### REQUIRED ACTION
The answer must consist of every line in the records that contains the word "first".
*** Opening of EXTRACTED ENTRIES ***
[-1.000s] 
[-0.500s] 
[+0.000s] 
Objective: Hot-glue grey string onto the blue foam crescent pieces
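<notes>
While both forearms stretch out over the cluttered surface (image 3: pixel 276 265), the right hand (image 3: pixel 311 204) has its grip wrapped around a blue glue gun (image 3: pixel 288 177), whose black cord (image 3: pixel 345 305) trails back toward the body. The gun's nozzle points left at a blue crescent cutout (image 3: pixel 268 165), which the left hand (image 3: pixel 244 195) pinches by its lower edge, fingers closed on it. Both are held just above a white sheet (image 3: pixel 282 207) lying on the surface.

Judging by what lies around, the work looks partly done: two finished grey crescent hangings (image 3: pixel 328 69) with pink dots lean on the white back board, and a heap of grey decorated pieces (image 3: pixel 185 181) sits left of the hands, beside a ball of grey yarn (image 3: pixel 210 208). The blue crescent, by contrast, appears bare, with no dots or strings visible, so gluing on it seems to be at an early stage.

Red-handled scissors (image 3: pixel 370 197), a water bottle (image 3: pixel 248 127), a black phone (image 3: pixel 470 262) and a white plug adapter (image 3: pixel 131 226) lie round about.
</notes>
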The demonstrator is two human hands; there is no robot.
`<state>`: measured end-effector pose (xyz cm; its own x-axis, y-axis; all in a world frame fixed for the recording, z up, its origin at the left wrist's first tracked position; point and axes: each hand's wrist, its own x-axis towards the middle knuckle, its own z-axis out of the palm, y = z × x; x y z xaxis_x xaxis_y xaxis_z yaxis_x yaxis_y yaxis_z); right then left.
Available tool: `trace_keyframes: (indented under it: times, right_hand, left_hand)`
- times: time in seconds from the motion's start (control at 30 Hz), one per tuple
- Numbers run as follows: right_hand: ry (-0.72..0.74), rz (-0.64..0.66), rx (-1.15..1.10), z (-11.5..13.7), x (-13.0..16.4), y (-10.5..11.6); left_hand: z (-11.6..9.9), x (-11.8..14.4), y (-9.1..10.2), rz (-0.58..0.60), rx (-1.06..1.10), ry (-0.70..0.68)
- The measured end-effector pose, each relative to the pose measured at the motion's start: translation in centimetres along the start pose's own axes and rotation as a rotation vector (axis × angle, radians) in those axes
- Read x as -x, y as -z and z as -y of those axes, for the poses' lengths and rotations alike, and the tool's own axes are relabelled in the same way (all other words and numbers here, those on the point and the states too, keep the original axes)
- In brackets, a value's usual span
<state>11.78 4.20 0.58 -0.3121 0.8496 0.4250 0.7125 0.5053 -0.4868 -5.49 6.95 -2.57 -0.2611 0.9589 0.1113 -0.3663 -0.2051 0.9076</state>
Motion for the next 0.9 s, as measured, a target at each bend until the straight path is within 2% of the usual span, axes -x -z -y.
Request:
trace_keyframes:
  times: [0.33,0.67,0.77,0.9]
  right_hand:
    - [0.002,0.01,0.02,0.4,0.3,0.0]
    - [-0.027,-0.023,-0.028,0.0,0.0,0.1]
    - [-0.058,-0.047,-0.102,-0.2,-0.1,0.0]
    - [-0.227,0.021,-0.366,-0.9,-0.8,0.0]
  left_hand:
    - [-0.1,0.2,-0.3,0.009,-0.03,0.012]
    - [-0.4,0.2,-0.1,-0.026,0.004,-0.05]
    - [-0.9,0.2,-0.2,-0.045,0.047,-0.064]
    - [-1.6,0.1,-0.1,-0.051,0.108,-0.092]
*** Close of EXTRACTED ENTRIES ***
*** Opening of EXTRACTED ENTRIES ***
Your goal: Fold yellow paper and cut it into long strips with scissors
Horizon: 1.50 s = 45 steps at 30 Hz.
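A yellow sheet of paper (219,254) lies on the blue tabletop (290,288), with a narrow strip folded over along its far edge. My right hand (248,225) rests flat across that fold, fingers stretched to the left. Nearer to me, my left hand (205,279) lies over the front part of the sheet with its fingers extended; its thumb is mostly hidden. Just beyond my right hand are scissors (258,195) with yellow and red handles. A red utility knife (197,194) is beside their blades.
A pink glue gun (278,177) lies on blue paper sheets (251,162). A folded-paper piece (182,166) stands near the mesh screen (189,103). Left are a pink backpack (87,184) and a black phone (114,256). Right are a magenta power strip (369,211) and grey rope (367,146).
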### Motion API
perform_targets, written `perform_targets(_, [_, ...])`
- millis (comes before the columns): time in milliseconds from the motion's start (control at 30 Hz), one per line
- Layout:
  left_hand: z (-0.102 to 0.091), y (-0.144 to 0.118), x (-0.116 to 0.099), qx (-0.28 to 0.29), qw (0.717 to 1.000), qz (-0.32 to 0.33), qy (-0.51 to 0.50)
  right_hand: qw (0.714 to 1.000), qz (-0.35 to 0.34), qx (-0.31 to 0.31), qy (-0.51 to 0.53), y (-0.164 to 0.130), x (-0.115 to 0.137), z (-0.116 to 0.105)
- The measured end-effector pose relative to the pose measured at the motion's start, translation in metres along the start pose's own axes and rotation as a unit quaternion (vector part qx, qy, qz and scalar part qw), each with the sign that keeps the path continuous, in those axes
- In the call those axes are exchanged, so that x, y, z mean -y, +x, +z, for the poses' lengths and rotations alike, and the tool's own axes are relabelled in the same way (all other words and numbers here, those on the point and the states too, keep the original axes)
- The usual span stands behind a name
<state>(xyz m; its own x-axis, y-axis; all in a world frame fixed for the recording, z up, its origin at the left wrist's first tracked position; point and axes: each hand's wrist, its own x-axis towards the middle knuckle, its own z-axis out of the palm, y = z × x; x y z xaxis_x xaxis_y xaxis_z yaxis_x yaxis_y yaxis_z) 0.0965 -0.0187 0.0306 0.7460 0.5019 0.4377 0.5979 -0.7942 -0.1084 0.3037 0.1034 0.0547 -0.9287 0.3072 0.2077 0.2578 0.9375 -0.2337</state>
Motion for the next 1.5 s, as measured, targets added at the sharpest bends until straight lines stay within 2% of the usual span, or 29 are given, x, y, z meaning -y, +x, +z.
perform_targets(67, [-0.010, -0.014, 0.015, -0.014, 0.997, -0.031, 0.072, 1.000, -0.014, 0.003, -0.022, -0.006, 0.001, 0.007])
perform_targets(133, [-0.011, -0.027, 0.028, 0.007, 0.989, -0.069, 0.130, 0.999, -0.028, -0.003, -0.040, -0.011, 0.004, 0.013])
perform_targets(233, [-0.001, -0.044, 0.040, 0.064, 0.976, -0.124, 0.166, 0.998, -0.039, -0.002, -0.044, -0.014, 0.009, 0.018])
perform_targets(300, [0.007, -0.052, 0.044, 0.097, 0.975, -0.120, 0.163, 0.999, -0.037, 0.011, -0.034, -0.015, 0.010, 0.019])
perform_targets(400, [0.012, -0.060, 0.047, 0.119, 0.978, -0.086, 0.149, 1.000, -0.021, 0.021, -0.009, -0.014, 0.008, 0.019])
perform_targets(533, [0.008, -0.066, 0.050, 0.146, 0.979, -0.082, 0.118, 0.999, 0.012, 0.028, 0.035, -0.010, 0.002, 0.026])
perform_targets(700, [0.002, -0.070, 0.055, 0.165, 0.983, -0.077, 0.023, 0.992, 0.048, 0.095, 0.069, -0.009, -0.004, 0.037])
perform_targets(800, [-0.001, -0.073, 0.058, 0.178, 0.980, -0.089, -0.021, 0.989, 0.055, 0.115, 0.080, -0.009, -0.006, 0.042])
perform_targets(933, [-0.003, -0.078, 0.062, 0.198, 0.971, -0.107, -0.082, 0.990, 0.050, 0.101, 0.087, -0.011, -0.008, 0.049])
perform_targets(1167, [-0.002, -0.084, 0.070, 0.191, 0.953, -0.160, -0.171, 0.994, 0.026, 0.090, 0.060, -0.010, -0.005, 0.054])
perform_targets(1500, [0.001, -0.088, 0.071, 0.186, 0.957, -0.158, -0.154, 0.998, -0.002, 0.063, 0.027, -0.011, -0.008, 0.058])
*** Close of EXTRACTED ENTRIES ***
### REPLY
`<state>`: measured end-effector pose (xyz cm; its own x-axis, y-axis; all in a world frame fixed for the recording, z up, its origin at the left wrist's first tracked position; point and axes: each hand's wrist, its own x-axis towards the middle knuckle, its own z-axis out of the palm, y = z × x; x y z xaxis_x xaxis_y xaxis_z yaxis_x yaxis_y yaxis_z); right then left.
<state>(xyz m; its own x-axis, y-axis; all in a world frame fixed for the recording, z up, its origin at the left wrist's first tracked position; point and axes: each hand's wrist, its own x-axis towards the middle knuckle, its own z-axis out of the palm, y = z × x; x y z xaxis_x xaxis_y xaxis_z yaxis_x yaxis_y yaxis_z) 0.0965 -0.0187 0.0306 0.7460 0.5019 0.4377 0.5979 -0.7942 -0.1084 0.3037 0.1034 0.0547 -0.9287 0.3072 0.2077 0.2578 0.9375 -0.2337</state>

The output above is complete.